This method's logic appears to be an exact copy of serialize(Page page) except for slice = Slices.copyOf(slice); line. Would it make sense to extract this logic into a helper method and make a copy logic conditional on slice.isCompact() or have a boolean flag that tells whether the copy should occur or not?

They are not exactly the same. The new serialize(Slice slice, int positionCount) has additional optimizations that use byte[] instead of ByteBuffer as the compressionBuffer and make it a class member to avoid allocating new memory each time. So to compare the performance of the two operators I'd like to make them separate.

@yingsu00 Thanks for explaining. Looks like this is a small change that existing operator can benefit from. Any reason not to apply this optimization and reap some benefits earlier? You can always put old code into a benchmark to test/confirm the gains.

Sure I can cut a separate PR for it if that's what you're talking about.

@yingsu00 That would be great!

I have exactly the same thought as @mbasmanova . With the optimization in #13232 , does that mean we don't need to have to replicate the code ? If so I think this method (SerializedPage serialize(Slice slice, int positionCount)) can be added in a separate commit.

Also note this method, in theory, is not doing "serialize": the page is already serialized into slice. Would wrapSerializedSlice a better name? Do you have any suggestion? @mbasmanova

@wenleix

Also note this method, in theory, is not doing "serialize": the page is already serialized into slice. Would wrapSerializedSlice a better name? Do you have any suggestion? @mbasmanova

I agree that the name could be improved. I don't have a good suggestion though. For now, I think it would be reasonable to use the same name as an existing method and unify their implementations. A rename of both methods can happen separately.

Added a new commit c8eb31102d "Extract wrapSlice method in PagesSerde" as @wenleix suggested.

presto-main/src/main/java/com/facebook/presto/operator/BlockEncodingBuffers.java

presto-main/src/main/java/com/facebook/presto/operator/OptimizedPartitionedOutputOperator.java

mbasmanova · 2019-08-09T20:58:02Z

presto-main/src/main/java/com/facebook/presto/operator/OptimizedPartitionedOutputOperator.java

+            pagesAdded.incrementAndGet();
+            rowsAdded.addAndGet(bufferedRowCount);
+
+            if (blockEncodingBuffers != null) {


this logic is inconsistent with the for loop above; change it to

for (int i = 0; i < channelCount; i++) { blockEncodingBuffers[i].resetBuffers(); }

Why this comment is marked as resolved? Since on line 477 blockEncodingBuffers is not checked whether it's null or not, so I assume here we don't need the check as well?
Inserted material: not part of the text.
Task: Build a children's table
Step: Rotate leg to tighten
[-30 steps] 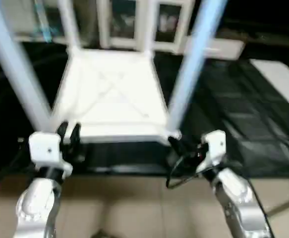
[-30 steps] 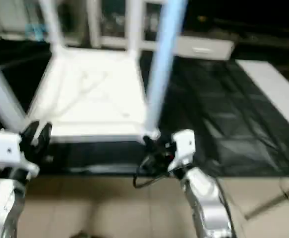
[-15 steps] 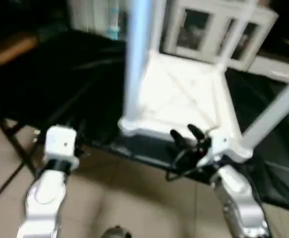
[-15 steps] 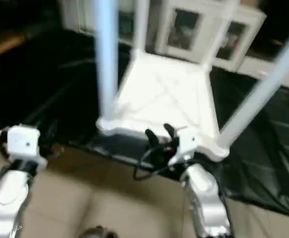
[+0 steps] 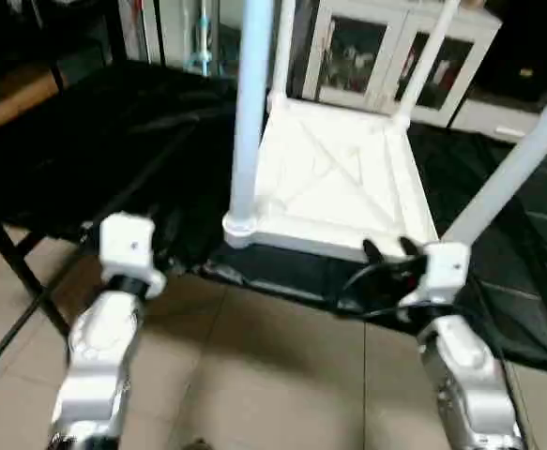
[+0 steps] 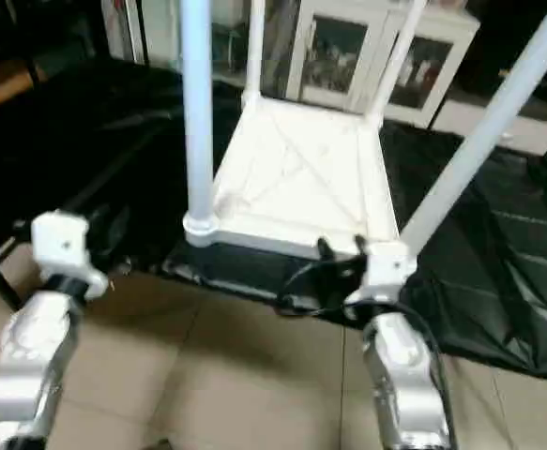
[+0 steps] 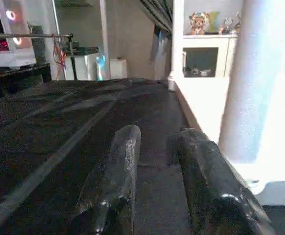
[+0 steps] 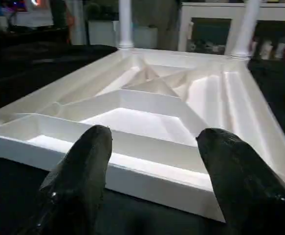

Also, does it make sense to have one single serializeAndReset (a.k.a flush) API ? As it looks to me serializeTo call is always coupled with resetBuffers. -- We can do this refactor after this PR is merged, of course.

presto-main/src/main/java/com/facebook/presto/operator/OptimizedPartitionedOutputOperator.java

mbasmanova

@yingsu00 Finished reading the OptimizedPartitionedOutputOperator. Just a few minor comments.

presto-main/src/main/java/com/facebook/presto/operator/OptimizedPartitionedOutputOperator.java

mbasmanova

@yingsu00 Some initial comments on Introduce TestingBlockBuilders and TestingPageBuilders commit

presto-main/src/test/java/com/facebook/presto/operator/TestingBlockBuilders.java

presto-main/src/test/java/com/facebook/presto/operator/TestingPageBuilders.java

presto-main/src/test/java/com/facebook/presto/operator/TestingBlockBuilders.java

mbasmanova

Copy JvmUtils from Airlift to presto-spi

Looks good.

wenleix · 2019-10-09T18:35:09Z

...src/main/java/com/facebook/presto/operator/repartition/VariableWidthBlockEncodingBuffer.java

+        // We need to use getRawSlice() to get the raw slice whose address is not advanced by getSlice(). It's incorrect to call getSlice()
+        // because the returned slice's address may be advanced if it's based on a slice view.
+        Slice rawSlice = variableWidthBlock.getRawSlice(0);
+        byte[] sliceBase = (byte[]) rawSlice.getBase();


While today a VariableWidthBlock is always holding a Slice backed by a byte array, I do feel this downcast is a bit hacky and breaks the abstraction.

What do you think ? @highker , @arhimondr

@wenleix the downcast from Object to byte[] was pre-existing in the code base. I saw examples from PagesSerde(Original serialize(Page) method), OrcOutputBuffer, OrcInputStream, and ParquetCompressionUtils.

Example from PagesSerde.serialize(Page page)

int compressedSize = compressor.get().compress( (byte[]) slice.getBase(), (int) (slice.getAddress() - ARRAY_BYTE_BASE_OFFSET), uncompressedSize, compressionBuffer, 0, maxCompressedSize);

From OrcOutputBuffer.writeBytes(Slice source, int sourceIndex, int length)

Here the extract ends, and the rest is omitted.